* _EXERCISE GOAL_
Whenever a line of the material contains the string "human", it should be copied.

* _INPUT RECORDS_
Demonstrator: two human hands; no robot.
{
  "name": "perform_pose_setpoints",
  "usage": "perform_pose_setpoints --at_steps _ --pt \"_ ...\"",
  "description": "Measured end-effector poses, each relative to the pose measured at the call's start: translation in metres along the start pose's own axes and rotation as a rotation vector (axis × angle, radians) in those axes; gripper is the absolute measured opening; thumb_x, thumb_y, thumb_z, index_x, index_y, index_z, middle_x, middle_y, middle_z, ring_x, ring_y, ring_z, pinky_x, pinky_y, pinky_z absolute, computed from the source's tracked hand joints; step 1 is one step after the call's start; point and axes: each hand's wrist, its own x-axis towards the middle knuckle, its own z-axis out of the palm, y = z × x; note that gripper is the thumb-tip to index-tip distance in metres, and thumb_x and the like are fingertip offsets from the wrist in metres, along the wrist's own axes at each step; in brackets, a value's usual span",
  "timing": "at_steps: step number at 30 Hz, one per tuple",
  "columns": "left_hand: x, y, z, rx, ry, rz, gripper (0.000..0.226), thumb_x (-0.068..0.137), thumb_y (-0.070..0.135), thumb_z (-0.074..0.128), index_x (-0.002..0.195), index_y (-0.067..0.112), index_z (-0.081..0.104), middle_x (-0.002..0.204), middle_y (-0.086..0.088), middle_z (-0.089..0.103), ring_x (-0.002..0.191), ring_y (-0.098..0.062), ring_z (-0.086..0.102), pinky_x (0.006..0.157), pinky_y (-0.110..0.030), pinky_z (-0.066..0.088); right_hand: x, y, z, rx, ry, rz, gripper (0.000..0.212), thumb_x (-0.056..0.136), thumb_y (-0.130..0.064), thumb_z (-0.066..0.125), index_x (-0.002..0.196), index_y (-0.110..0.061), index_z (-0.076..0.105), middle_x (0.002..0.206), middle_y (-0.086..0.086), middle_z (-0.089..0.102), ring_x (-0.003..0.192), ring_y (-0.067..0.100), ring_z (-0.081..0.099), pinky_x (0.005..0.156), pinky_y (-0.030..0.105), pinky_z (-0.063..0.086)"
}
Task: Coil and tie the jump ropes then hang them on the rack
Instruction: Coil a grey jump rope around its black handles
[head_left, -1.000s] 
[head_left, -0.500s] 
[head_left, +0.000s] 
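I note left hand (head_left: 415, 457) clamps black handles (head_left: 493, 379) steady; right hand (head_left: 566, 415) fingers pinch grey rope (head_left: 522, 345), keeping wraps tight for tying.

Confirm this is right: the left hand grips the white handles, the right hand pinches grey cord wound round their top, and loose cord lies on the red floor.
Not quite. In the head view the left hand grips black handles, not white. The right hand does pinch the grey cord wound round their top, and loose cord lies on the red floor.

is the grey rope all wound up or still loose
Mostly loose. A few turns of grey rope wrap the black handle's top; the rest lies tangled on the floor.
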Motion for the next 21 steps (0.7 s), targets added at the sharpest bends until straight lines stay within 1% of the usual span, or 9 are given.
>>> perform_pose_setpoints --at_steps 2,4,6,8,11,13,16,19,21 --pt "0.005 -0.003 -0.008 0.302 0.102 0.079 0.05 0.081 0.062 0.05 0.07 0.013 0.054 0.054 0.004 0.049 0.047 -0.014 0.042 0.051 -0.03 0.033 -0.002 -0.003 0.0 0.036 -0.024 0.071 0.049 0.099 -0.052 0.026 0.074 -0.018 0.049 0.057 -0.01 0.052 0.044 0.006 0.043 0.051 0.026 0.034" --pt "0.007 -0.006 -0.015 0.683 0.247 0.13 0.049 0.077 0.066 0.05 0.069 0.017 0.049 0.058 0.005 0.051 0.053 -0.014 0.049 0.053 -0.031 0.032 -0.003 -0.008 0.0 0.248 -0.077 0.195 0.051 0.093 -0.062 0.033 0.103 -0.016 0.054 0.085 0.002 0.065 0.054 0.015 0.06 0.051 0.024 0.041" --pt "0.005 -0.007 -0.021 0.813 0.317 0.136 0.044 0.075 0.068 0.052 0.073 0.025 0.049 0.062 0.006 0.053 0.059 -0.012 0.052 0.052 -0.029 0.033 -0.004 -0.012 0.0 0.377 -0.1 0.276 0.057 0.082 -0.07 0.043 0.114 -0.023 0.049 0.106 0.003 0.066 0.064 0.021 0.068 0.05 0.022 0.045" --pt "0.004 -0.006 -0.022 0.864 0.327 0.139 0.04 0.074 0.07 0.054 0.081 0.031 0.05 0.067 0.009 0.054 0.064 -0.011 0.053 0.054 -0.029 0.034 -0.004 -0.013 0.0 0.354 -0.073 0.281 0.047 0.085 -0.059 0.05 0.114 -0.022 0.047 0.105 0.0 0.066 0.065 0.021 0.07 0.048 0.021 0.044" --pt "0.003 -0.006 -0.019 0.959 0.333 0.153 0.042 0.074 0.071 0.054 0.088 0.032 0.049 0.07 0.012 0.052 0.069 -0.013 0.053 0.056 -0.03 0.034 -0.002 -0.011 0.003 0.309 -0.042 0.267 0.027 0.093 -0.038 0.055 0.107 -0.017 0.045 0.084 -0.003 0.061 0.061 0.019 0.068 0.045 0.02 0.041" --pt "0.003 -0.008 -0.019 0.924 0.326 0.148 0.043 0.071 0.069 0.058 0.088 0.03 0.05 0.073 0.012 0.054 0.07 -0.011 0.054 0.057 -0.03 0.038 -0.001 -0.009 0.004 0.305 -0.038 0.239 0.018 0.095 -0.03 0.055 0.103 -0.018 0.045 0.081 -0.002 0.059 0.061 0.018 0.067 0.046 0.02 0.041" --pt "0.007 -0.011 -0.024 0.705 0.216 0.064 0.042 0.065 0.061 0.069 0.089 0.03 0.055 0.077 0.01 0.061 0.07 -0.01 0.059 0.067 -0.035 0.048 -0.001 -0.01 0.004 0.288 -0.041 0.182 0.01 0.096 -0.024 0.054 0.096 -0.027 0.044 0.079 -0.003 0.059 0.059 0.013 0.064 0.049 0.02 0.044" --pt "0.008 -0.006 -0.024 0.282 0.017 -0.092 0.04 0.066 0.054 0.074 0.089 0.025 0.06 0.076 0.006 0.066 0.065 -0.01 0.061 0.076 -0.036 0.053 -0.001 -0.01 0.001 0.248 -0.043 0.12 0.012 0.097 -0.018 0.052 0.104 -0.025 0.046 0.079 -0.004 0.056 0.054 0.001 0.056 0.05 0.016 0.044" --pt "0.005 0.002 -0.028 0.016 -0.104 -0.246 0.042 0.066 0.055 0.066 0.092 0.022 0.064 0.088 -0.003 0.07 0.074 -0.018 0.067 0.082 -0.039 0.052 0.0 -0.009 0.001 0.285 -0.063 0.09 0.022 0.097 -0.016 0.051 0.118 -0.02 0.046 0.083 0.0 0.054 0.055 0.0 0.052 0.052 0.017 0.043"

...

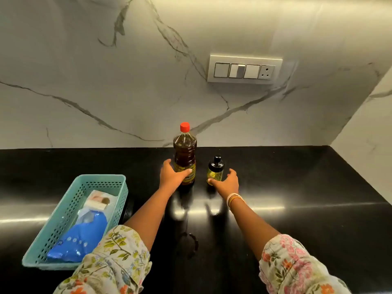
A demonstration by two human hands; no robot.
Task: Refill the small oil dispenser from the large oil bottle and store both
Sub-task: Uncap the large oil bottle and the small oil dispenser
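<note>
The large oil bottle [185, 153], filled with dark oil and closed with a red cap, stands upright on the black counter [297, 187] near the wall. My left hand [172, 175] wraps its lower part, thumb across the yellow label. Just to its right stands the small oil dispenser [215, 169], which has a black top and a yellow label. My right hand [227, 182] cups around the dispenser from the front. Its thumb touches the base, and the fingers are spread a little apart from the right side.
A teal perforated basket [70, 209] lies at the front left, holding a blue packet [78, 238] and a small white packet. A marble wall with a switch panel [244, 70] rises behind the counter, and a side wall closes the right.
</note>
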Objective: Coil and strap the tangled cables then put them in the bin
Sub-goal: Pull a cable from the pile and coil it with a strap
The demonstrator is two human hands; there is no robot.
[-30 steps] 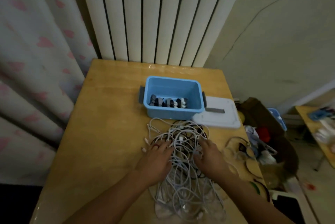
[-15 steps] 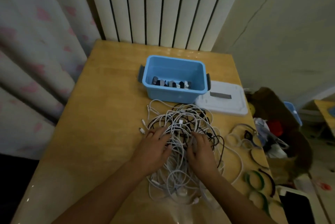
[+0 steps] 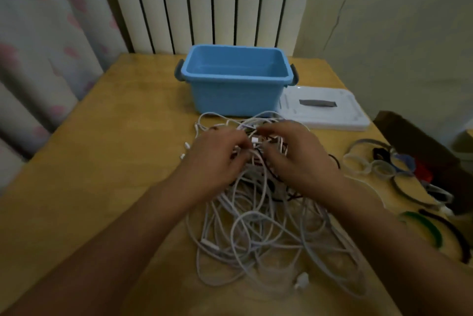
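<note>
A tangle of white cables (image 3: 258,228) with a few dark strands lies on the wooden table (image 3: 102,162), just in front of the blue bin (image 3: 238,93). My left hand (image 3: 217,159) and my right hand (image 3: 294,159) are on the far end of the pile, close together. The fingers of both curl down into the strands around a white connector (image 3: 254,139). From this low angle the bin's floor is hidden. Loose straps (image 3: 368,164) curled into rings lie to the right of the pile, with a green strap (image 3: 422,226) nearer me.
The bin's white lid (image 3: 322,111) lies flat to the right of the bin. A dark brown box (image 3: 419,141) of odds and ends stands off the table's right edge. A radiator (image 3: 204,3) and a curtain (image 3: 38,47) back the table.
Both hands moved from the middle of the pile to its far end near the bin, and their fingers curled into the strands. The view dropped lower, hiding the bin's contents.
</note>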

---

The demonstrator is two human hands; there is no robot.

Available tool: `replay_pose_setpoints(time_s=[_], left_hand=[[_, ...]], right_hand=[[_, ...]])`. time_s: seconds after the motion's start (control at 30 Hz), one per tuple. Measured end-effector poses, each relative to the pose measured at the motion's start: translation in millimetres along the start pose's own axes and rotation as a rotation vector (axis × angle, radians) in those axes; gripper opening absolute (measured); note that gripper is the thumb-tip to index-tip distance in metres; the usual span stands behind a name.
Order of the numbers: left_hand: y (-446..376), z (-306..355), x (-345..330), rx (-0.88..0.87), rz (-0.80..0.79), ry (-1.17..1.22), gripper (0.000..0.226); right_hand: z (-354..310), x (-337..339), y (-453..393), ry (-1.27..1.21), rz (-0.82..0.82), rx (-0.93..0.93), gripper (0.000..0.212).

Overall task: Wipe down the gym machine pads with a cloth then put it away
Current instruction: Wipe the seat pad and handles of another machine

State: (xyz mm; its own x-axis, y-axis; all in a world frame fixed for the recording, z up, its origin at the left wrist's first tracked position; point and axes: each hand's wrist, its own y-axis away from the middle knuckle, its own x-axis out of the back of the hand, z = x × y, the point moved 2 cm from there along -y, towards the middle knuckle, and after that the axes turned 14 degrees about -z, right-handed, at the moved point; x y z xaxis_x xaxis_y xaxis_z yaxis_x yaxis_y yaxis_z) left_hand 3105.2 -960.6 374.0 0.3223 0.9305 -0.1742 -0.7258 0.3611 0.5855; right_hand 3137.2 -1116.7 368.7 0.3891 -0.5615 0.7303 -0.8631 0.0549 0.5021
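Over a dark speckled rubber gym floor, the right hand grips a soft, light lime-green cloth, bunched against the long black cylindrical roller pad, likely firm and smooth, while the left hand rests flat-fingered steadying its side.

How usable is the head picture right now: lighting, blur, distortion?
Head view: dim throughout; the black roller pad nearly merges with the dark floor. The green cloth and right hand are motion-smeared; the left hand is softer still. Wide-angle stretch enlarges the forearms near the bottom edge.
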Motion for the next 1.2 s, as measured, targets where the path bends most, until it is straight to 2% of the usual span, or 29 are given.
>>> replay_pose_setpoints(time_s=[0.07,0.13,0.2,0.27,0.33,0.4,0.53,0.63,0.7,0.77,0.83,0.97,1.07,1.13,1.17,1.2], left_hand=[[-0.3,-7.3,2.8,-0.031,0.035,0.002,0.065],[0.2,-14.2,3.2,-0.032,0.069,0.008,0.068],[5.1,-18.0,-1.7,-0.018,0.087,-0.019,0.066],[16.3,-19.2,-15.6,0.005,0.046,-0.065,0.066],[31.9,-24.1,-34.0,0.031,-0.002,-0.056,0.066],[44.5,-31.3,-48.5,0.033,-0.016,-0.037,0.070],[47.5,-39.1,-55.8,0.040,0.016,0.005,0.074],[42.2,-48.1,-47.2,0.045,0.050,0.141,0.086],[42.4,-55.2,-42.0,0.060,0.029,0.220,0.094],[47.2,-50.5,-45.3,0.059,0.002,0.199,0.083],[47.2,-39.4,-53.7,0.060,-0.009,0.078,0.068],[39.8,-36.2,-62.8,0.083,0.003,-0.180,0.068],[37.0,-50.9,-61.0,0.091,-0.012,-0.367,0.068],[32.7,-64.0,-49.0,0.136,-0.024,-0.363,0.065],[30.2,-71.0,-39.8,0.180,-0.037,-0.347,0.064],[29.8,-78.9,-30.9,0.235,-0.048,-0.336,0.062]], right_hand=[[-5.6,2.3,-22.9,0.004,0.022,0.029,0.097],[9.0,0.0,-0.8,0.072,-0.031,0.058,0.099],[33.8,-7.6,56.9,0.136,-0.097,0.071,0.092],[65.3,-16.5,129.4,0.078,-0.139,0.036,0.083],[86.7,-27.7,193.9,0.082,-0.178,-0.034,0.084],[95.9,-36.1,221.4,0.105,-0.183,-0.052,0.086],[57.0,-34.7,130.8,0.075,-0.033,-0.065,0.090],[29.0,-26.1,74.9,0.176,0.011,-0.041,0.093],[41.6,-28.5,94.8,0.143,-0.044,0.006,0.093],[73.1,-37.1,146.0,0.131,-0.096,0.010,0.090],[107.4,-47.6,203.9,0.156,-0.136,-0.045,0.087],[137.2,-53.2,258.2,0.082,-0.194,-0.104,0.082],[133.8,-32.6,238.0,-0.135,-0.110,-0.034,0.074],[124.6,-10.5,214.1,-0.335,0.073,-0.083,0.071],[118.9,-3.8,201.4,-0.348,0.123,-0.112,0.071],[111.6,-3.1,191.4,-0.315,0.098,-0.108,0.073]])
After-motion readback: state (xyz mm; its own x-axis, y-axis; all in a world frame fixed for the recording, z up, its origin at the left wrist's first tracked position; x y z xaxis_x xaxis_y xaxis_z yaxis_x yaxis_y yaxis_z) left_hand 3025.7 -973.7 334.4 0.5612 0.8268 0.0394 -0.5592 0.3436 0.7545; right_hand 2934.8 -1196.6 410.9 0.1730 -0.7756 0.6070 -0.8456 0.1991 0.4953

* _ANSWER FOR THE TASK_
Demonstrator: two human hands; no robot.
A demonstration by two human hands; no robot.
The demonstrator is two human hands; there is no robot.
The demonstrator is two human hands; there is no robot.

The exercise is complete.